2020年01月26日

●第8回

はじめに

2012年に電子書籍として『和文露訳入門』を上梓し、さらに説明を分かりやすくするためにいろいろ工夫や検討を加え、翌年『新訂和文露訳入門』、『三訂和文露訳入門』と改訂版を立て続けに出した。2014年にはさらにその改訂版として電子書籍と紙の書籍両方を兼ねた『和文露訳指南』を出版した。2016年にはさらに工夫を積み重ねた結果を加筆訂正し、5訂版として『和文露訳要覧』をお世話になった方々のみの限定版として数部出版した。もともと執筆の動機は、会話のための和文露訳に関して、総花的な参考書ではなく、学習者にとって特に理解が難しい動詞の体の使い分けに焦点を当てて解説することだったが、今回はもっと広くロシア語に興味ある人向けとして、ネットでこの4年間の成果も含めて公開することとした。実質的に6訂版となり、題名も『和文露訳要覧新訂版』と変えた。これまで上下巻にしていた内容、つまり体の本質、過去の時制、現在の時制、未来の時制、命令法、不定法他を全1巻にまとめている。

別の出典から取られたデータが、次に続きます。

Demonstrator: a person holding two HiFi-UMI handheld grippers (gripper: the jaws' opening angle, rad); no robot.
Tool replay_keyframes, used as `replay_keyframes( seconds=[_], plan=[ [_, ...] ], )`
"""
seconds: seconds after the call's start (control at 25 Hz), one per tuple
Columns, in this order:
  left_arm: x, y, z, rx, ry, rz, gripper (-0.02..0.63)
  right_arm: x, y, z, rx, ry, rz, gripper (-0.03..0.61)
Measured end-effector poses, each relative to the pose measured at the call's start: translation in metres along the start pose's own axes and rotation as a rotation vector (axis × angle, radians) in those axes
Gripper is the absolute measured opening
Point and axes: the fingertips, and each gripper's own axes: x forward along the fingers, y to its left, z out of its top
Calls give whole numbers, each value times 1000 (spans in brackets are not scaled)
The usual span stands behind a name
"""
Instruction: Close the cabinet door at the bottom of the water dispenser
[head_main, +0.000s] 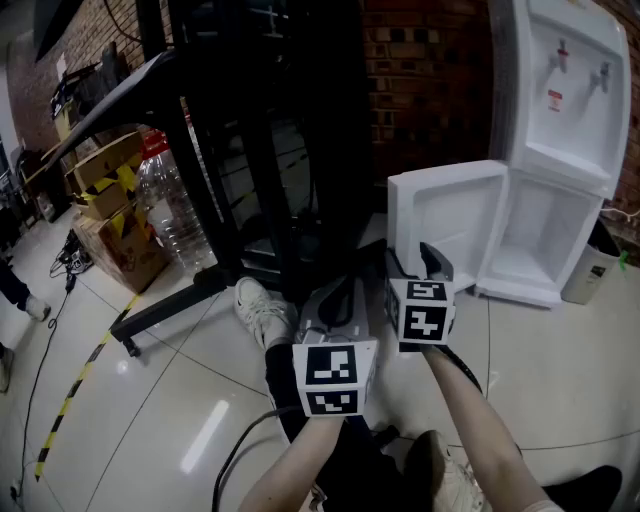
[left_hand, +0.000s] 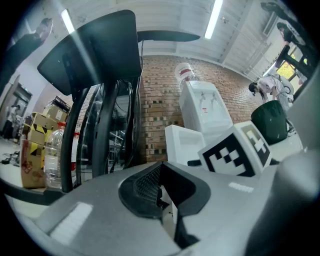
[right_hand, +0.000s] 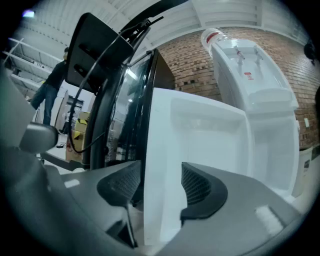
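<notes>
The white water dispenser (head_main: 570, 90) stands at the right against a brick wall. Its bottom cabinet door (head_main: 450, 220) hangs wide open to the left, and the empty compartment (head_main: 540, 235) shows. My right gripper (head_main: 425, 262) is at the door's free edge. In the right gripper view the door (right_hand: 200, 135) runs edge-on between the jaws of the right gripper (right_hand: 160, 187), with the pads (right_hand: 200, 187) close on either side and not pressing. My left gripper (head_main: 335, 290) hangs left of the door, apart from it. In its own view the left gripper (left_hand: 161, 187) is shut on nothing.
A black machine frame (head_main: 260, 150) stands close to the left of the door. Beyond it are a large clear water bottle (head_main: 170, 205) and cardboard boxes (head_main: 110, 200). A small grey bin (head_main: 590, 270) sits right of the dispenser. The person's shoe (head_main: 262, 310) rests on the tiled floor.
</notes>
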Motion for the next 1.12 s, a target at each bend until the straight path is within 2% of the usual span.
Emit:
replay_keyframes(
  seconds=[0.16, 0.32, 0.48, 0.84, 1.12],
  plan=[
    [5, -4, 12, 6, -56, -38, 15, 17, -7, -4, 23, -11, -45, 241],
    [6, 1, 11, -27, -58, -30, 15, 29, -3, -6, -14, -14, -52, 222],
    [6, -2, 10, -25, -56, -40, 15, 36, -1, -7, -15, -8, -43, 195],
    [10, -1, 2, -17, -23, -39, 15, 15, 0, -8, -29, -22, -57, 183],
    [17, -14, -10, 23, 29, -53, 15, -14, -8, -12, -14, 15, -7, 185]
  ],
)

体の用法についても、より首尾一貫した説明を持たせるよう配慮するなどしたため、全体で50頁ほど増補し、例文を入れ替えたり、似たような例文を削ったり、新たに追加したりして、総ページ数も600ページ余となり、初版の倍を超えた。和文露訳で見過ごされることの多い動作の否定、複文、完遂的用法を近接未来完了と未来完了に分けるなどの工夫を加え、より充実させたのが本書の特長である。会話において和文露訳をする上で、できるだけ多くの文の組立てを想定しおり、実際面での使いやすさのためにこれまで通り目次が索引の代わりとなっている。本書は現時点における私の和文露訳に関する集大成と言える。

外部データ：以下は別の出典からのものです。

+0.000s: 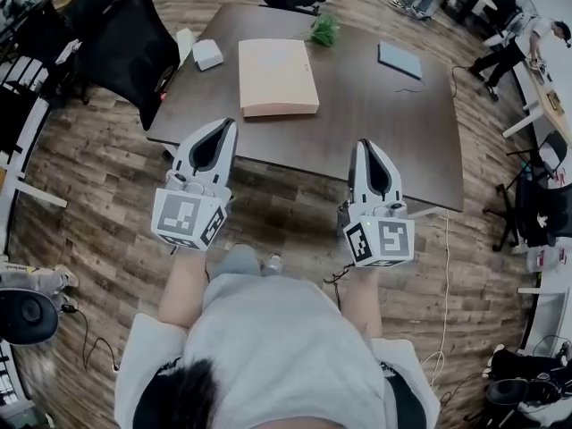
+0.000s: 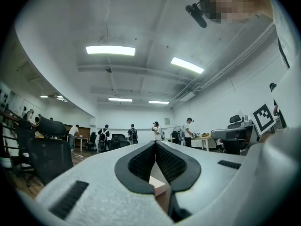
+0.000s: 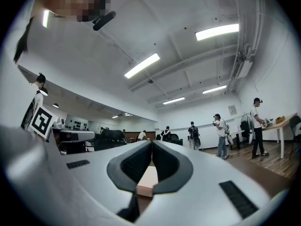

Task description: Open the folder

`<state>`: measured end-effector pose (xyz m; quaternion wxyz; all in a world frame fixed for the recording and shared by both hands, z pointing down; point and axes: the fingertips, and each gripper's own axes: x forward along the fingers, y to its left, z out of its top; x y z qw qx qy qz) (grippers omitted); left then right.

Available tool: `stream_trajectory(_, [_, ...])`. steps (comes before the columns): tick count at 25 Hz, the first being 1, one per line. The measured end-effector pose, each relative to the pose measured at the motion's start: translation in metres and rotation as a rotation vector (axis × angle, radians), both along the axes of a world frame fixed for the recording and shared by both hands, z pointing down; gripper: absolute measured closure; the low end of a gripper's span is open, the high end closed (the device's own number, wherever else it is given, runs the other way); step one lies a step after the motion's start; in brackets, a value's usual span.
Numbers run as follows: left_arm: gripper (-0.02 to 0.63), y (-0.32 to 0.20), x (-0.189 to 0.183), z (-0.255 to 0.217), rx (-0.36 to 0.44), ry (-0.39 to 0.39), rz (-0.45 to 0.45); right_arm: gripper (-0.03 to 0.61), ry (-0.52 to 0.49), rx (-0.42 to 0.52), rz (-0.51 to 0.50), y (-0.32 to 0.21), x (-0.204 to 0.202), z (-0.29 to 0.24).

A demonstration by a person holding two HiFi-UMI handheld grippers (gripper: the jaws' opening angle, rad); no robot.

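**While the folder lies shut, both claws are short of it**

Since the pink folder lies flat and closed on the brown surface, the job has not begun. No cover is lifted. All of the work is left: get to the folder, catch the edge of its cover, and swing it open.

The left claw is clenched, with its tips pressed together and nothing in it. The right claw is clenched and empty too. Both point level, toward the folder. The folder sits ahead of them, a bit nearer the left claw's line, and well apart from both. The near edge of the surface is just by the claw tips.

Past the left claw, to its left, are a small white box and a black chair. Far ahead of the right claw are a green plant and a grey pad.

Nothing lies between the claws and the folder, so the way looks free. I think the claws must open before they can catch the cover.
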<state>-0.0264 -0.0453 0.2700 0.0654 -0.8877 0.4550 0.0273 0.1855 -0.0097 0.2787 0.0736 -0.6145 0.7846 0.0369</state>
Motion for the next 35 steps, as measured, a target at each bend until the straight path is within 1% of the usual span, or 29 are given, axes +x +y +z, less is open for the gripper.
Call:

 ロシア語で会話するときに、つまり会話で和文露訳をするときに必要なのは語彙であることは確かだが、全ての語彙を頭に入れておくのは不可能である。覚えていられるのはせいぜい日常会話の語彙と、仕事で使うなどの、自分に関係のあるものか、自分の興味がある語彙であろう。しかし語彙だけ並べてもまともなロシア語の文ができるはずもない。文を作るに際して重要なのは文法だが、特に文全体の動作を示す動詞の用法が重要である。動詞の意味や活用は覚えられるが、動詞の体(アスペクト)の使い分けが難しい。それは同じ人間とは言え、日本語とロシア語では言語系統が全然別だということと、それに伴って両言語において時制や法(命令法や不定法)が必ずしも一致しないからだと思われる。つまり動詞は文の骨格で、その動詞の体が筋肉に相当するのだとも言えるし、動詞の体が理解できないと動詞を使いこなせないことになる。そのような考えのもと、自らのロシア語会話の上達のために、この40年間ロシア語の動詞の体について研鑽を重ねてきた。

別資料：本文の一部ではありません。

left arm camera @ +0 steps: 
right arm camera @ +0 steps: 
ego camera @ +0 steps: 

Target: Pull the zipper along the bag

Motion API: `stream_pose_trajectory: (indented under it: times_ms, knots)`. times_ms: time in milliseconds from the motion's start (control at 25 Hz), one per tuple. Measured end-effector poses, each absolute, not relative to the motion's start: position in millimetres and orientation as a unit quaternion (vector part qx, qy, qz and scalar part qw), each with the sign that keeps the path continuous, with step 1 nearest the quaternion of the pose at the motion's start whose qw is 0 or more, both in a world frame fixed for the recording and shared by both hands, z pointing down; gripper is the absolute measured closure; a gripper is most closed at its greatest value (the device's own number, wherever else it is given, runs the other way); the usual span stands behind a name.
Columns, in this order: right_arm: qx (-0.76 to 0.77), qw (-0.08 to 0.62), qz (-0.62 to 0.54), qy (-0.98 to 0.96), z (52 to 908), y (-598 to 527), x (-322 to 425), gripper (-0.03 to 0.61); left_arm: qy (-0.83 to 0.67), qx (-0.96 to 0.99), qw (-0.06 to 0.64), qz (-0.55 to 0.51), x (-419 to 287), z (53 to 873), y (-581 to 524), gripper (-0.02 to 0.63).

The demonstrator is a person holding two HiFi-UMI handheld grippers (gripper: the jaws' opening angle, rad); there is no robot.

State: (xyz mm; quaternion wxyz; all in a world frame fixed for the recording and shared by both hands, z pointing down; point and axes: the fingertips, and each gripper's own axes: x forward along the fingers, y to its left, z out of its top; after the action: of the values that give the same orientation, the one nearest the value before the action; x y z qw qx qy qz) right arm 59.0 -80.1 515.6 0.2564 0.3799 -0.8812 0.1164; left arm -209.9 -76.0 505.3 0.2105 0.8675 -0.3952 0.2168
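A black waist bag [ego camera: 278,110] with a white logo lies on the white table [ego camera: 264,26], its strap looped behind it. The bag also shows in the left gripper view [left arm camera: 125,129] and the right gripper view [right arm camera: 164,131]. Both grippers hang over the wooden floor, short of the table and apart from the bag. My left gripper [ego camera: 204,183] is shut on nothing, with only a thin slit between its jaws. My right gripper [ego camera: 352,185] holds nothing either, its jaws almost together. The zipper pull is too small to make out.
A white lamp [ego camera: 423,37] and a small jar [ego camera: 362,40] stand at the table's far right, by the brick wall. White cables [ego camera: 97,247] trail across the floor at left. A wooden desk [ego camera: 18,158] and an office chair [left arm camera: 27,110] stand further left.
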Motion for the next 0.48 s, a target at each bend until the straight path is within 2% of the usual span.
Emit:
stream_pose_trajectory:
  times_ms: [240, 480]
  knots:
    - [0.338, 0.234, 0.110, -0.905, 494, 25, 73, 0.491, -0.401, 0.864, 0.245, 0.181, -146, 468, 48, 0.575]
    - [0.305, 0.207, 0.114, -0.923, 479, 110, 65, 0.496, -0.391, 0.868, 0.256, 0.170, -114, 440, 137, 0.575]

和文露訳やロシア語会話というのは、語彙を知らなくとも、一通りロシア語の初級文法をやり、和露辞典さえ手元にあればできるかというと、さにあらずである。40年を超える自分のロシア語学習の経験から言えることは、多くのロシア人の先生方もご指摘の通り、初級の学習者はまず完了体と不完了体の使い分けでつまずく。そのため、初級の学習者の作ったロシア語の文は何かちぐはぐな感じがする。それは日本語を学ぶ外国人の敬語の使い方に似ている。意味は分かるが、こうは言わないとか、失礼な感じがするなどという類である。ここでいう和文露訳というのは、会話におけるものであって、日本語の小説などをロシア語に訳すというような専門的なものを指すものではない。ロシア語を学ぶからには、だれしもロシア人とロシア語で話をしてみたいと思うだろう。そのためのロシア語会話などの作文力をつけるため、分かりにくいとされる体の用法を中心に、ロシア語会話を上達させるため書かれた参考書が本書である。体の用法を会得すれば、後は語彙を知るだけで、正しい文ができる。また本書を通じ体の用法を覚える過程で、本書収載の例文を覚えれば、実戦的なロシア語会話用の語彙も増えて、一石二鳥ということになる。また本書はロシア人に頼らずとも、自分の和文露訳が正しいかどうかを自己チェックできるようになるための参考書でもある。